Estes são alguns dos critérios, mas cada empresa tem uma complexidade e história que são próprias, demandando uma análise especialmente desenvolvida para ela. Pensemos numa startup que passou anos em desenvolvimento e acabou de registrar uma patente testada que pode ser negociada em todo o mundo, com alto impacto de mercado. Ela não gera recursos ainda, de forma que a análise do valor de mercado desta empresa pode ser muito desafiante pois há uma potencialidade possivelmente difícil de precificar.
Agora, o valor de mercado de uma empresa pode estar muito nos olhos de um adquirente. Por exemplo, uma empresa do setor de transportes que opera em São Paulo, Espírito Santo e Minas Gerais vai comprar uma empresa de transportes que só opera no Rio de Janeiro. A aquisição de uma empresa menor por uma maior é uma ótima estratégia de ampliar o mercado de um negócio. Por isso, a pequena empresa do Rio de Janeiro pode ser valiosa para a grande. Pode ser mais valiosa para a grande empresa do que seria, digamos, para alguém que não é da área e quer ingressar agora, através da compra da empresa.
Então, o que eu quero dizer é que a avaliação de uma empresa tem essas flutuações e a apuração de haveres vai buscar um valor de mercado aproximado. O foco, aqui, é tornar a situação justa para todos os envolvidos, pacificando os interesses em meio à dissolução parcial.
SAÍDA DE UM SÓCIO COM A ENTRADA DE OUTRO
Certas sociedades empresariais voltadas para a prestação de serviços, como pequenos hospitais ou clínicas, costumam negociar a saída de um sócio com a entrada de outro. Dessa forma, a saída de um sócio é financiada pelo ingresso de um novo sócio na empresa, que adquire essa participação. Isso tende a simplificar o caso (simplicidade tende a tornar a solução mais facilmente aceitável e o escritório de advocacia empresarial especializado em direito societário persegue essas opções).
Em todas essas situações, é muito importante o envolvimento de um escritório de advocacia empresarial. Ele terá uma equipe já formada para o desenvolvimento de um trabalho de excelência, através de um procedimento claro que possa ser acompanhado e compreendido pelos sócios, herdeiros, credores e/ou terceiros envolvidos.
13 Nada mais importante quando os sócios estão discutindo aspectos relativos a causas e apuração de haveres na dissolução parcial da sociedade empresária.
14 Na forma do artigo 604 do Código de Processo Civil.
15 O artigo 606 do Código de Processo Civil informa: “Em caso de omissão do contrato social, o juiz definirá, como critério de apuração de haveres, o valor patrimonial apurado em balanço de determinação, tomando-se por referência a data da resolução e avaliando-se bens e direitos do ativo, tangíveis e intangíveis, a preço de saída, além do passivo também a ser apurado de igual forma.” A expressão preço de saída, utilizada no artigo, se refere a preço de mercado, que é quanto alcançaria, hipoteticamente, caso a participação fosse negociada no mercado.

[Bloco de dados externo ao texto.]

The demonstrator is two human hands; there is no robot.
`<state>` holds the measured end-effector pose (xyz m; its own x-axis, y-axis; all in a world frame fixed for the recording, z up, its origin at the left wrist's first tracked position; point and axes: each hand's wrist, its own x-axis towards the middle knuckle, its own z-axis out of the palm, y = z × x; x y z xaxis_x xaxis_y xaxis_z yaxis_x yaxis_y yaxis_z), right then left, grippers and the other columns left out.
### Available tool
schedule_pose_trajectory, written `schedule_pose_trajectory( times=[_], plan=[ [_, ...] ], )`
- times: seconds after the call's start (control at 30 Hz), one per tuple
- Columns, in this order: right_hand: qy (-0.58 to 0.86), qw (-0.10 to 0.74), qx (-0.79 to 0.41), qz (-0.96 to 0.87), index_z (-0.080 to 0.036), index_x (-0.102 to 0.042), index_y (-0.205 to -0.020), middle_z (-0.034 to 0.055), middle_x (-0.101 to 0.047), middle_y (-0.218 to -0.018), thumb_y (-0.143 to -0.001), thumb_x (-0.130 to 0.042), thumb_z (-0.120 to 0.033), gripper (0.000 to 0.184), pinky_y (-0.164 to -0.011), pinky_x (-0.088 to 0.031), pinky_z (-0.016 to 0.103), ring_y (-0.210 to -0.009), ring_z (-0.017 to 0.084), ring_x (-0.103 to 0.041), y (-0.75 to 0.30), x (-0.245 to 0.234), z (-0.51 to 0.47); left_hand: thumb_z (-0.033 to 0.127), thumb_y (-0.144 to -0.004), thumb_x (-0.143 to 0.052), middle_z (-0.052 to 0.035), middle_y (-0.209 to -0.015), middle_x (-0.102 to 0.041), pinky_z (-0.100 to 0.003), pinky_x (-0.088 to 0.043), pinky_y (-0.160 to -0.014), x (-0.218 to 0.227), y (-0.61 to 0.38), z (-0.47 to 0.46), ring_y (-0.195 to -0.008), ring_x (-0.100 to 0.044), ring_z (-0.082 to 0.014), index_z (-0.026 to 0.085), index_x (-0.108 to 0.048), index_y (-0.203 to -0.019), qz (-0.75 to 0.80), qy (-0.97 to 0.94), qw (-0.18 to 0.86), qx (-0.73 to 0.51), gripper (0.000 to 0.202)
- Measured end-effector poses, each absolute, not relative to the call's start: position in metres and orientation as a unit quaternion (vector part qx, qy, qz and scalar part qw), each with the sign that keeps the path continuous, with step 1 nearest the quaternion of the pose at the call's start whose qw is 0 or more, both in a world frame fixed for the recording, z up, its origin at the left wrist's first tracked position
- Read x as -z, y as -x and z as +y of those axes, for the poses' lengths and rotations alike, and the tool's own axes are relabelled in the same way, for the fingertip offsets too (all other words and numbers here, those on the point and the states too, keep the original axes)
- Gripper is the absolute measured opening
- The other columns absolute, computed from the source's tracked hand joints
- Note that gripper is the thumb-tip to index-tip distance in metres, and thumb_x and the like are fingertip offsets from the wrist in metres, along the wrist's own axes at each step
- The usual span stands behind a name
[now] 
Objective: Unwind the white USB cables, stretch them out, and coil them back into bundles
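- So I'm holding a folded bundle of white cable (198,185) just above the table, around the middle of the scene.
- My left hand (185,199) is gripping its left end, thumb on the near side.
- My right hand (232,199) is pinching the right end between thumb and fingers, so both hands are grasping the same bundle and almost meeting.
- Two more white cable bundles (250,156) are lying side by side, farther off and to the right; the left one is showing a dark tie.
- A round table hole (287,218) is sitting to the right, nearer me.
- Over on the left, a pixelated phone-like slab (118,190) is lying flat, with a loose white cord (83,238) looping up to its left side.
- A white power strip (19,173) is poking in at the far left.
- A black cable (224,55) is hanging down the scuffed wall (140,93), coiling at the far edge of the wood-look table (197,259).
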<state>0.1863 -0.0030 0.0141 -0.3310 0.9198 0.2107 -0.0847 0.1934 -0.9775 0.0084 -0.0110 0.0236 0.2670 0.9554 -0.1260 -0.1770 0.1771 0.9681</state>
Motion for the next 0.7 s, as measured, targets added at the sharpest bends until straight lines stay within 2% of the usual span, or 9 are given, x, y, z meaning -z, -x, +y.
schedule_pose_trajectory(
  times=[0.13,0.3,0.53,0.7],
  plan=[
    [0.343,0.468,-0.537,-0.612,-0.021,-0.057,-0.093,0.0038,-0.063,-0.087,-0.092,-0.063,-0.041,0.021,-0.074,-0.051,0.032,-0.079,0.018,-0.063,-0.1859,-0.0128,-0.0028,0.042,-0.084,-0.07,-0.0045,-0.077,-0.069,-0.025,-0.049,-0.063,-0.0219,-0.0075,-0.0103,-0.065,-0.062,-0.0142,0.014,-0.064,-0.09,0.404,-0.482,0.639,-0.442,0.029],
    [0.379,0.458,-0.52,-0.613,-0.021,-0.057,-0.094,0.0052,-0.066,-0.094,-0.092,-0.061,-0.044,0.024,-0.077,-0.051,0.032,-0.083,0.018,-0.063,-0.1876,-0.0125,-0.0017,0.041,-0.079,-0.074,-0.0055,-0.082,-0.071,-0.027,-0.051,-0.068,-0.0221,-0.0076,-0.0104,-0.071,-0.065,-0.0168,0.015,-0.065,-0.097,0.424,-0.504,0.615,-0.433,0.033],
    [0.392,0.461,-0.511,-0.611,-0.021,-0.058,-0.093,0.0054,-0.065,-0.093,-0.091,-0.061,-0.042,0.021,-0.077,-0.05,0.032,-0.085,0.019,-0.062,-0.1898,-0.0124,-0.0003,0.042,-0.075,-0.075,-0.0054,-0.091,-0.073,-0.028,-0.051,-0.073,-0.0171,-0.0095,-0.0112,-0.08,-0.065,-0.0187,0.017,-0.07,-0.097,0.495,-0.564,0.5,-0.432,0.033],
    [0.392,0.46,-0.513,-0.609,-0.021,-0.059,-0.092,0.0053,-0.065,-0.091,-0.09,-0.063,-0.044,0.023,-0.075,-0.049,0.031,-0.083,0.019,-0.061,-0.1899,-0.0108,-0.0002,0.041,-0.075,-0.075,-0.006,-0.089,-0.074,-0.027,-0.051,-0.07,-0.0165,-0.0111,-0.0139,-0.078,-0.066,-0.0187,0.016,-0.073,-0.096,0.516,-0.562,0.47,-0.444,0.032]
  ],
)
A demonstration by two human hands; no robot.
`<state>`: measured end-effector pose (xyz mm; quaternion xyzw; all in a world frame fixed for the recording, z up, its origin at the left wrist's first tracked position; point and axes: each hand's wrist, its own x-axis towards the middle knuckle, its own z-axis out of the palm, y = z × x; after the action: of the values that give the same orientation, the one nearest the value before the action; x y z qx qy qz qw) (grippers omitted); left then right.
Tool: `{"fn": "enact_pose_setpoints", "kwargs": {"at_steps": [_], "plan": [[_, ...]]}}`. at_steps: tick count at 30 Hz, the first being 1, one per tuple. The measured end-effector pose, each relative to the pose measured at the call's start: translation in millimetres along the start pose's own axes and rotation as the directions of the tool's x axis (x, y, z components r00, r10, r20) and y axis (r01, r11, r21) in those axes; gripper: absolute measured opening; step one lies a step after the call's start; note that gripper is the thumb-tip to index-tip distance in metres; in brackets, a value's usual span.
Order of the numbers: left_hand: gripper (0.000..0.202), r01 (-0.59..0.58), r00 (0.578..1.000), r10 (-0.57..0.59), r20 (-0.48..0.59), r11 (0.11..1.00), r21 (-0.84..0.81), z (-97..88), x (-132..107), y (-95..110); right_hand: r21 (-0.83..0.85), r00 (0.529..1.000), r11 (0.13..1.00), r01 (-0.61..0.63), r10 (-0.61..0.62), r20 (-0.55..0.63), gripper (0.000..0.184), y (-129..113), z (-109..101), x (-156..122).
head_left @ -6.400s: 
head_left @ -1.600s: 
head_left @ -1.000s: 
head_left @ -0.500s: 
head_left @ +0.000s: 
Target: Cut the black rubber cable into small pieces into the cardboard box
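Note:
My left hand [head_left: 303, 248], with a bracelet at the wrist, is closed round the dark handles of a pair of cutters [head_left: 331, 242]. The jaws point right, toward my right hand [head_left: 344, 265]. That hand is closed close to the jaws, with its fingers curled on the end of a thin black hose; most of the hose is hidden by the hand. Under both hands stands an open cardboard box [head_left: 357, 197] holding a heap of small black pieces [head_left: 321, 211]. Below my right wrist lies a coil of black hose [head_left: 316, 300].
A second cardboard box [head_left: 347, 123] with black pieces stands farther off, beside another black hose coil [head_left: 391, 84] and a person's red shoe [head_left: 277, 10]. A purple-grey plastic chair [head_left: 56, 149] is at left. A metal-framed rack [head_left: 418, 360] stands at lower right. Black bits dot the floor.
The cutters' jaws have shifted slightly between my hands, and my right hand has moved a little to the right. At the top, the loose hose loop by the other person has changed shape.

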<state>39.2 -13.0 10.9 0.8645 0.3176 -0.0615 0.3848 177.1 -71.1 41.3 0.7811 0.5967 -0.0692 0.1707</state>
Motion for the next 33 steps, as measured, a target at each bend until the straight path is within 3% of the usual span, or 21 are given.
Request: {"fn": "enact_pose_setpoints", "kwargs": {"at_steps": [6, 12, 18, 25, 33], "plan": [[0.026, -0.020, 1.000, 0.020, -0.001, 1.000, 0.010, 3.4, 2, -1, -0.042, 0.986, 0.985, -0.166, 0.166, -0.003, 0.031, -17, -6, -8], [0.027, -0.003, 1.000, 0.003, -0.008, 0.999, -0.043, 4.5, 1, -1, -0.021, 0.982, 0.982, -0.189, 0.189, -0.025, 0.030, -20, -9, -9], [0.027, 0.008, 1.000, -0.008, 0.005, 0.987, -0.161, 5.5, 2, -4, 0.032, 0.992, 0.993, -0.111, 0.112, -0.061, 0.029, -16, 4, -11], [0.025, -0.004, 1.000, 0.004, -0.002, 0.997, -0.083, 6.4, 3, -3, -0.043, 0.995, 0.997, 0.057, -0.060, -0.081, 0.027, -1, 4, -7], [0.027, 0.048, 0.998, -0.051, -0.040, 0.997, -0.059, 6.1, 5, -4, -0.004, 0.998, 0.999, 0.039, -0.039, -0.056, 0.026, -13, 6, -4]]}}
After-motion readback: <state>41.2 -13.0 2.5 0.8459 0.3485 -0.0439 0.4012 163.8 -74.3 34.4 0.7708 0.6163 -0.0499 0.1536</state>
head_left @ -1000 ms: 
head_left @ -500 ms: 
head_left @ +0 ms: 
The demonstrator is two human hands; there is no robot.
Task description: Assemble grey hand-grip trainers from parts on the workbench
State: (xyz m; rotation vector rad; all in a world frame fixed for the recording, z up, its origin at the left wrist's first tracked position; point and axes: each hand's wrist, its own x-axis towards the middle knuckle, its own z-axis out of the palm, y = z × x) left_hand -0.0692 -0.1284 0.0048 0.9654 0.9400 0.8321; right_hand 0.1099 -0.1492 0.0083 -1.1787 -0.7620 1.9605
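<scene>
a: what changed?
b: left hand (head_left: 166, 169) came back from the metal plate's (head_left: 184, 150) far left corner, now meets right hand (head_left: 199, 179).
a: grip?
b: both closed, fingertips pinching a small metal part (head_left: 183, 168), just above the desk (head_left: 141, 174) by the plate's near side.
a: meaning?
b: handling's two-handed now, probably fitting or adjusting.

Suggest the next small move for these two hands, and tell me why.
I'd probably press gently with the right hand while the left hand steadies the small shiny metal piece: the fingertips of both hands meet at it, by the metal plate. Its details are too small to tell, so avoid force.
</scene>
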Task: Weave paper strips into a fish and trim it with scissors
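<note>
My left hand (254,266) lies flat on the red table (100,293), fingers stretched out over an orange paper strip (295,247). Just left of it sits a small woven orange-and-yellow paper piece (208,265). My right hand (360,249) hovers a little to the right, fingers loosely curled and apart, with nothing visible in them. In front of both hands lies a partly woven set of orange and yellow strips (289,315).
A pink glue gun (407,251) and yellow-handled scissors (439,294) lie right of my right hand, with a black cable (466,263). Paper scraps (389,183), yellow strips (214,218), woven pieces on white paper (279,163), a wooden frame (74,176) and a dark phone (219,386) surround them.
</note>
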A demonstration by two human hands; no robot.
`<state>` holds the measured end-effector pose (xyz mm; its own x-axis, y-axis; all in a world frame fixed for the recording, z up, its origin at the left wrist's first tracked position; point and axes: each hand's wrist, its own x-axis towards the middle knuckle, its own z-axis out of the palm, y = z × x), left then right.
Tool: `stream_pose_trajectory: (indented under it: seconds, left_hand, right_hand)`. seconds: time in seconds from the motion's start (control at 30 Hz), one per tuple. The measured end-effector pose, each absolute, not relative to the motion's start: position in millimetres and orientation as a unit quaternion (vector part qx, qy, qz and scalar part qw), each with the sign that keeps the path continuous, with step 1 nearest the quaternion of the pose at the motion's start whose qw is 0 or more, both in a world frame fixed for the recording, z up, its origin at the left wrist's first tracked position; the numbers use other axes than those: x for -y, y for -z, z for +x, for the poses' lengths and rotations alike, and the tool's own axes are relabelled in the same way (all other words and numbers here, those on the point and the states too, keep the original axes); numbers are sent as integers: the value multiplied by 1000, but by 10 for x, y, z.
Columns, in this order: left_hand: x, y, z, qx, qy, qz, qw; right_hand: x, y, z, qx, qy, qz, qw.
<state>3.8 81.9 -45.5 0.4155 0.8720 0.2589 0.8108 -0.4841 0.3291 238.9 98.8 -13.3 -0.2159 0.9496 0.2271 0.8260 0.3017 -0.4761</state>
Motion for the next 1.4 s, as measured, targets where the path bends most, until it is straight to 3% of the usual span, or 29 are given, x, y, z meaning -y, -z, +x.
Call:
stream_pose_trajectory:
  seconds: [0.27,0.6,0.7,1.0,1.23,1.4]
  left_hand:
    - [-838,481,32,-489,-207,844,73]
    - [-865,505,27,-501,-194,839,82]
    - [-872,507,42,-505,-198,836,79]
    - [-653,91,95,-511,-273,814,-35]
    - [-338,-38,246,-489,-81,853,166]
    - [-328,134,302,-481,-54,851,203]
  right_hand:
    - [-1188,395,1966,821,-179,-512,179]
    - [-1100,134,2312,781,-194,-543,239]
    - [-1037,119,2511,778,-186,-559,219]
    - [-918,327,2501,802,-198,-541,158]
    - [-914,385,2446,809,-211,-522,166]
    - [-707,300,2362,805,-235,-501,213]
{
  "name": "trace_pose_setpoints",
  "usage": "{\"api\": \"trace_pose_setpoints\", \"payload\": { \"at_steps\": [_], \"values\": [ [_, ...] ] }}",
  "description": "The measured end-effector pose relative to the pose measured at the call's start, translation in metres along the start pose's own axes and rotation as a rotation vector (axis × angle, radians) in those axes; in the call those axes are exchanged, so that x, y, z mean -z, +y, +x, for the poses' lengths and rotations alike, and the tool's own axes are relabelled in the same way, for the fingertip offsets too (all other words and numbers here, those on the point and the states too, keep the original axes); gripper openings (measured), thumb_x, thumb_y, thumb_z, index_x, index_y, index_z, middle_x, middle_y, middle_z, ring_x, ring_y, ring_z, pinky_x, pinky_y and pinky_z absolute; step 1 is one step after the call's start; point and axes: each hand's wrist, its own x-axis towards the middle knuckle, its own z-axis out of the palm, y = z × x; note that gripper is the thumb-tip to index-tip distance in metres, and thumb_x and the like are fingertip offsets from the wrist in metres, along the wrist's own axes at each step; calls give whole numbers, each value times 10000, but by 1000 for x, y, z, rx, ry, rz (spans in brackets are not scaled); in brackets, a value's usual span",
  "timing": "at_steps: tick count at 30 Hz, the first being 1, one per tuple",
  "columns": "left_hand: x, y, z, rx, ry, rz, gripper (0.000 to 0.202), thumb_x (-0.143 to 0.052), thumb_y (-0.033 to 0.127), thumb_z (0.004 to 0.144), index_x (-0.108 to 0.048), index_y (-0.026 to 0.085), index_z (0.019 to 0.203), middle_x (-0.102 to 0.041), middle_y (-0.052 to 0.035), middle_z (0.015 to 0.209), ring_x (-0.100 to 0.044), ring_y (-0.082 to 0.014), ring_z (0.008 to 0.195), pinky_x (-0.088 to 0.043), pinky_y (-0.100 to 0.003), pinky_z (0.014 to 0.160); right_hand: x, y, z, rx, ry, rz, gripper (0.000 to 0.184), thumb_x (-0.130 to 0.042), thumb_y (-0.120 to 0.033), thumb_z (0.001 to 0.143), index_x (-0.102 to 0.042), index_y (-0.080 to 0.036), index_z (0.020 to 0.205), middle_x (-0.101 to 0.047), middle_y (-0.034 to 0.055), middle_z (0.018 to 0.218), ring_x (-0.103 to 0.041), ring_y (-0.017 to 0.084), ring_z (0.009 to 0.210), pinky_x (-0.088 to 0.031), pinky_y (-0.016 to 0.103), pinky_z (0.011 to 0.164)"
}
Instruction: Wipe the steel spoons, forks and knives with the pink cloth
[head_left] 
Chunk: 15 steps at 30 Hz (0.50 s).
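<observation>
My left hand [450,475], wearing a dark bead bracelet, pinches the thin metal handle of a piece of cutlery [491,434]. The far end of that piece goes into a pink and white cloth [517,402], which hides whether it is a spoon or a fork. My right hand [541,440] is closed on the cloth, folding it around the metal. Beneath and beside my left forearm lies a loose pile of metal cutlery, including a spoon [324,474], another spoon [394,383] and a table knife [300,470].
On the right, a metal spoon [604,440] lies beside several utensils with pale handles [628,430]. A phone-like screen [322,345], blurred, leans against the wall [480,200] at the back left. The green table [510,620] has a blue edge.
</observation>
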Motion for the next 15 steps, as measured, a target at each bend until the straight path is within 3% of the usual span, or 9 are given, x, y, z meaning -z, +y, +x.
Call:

16 Enquanto o Código de Processo Civil fala em balanço de determinação, o artigo 1.031 do Código Civil fala na realização de balanço especial. Este é um ponto importante, pois os balanços contábeis ordinários não são ideais para a avaliação da empresa, posto que não computam bens intangíveis. Eles obviamente podem ser instrumentos para a análise, mas não definem em si o valor da empresa no mercado.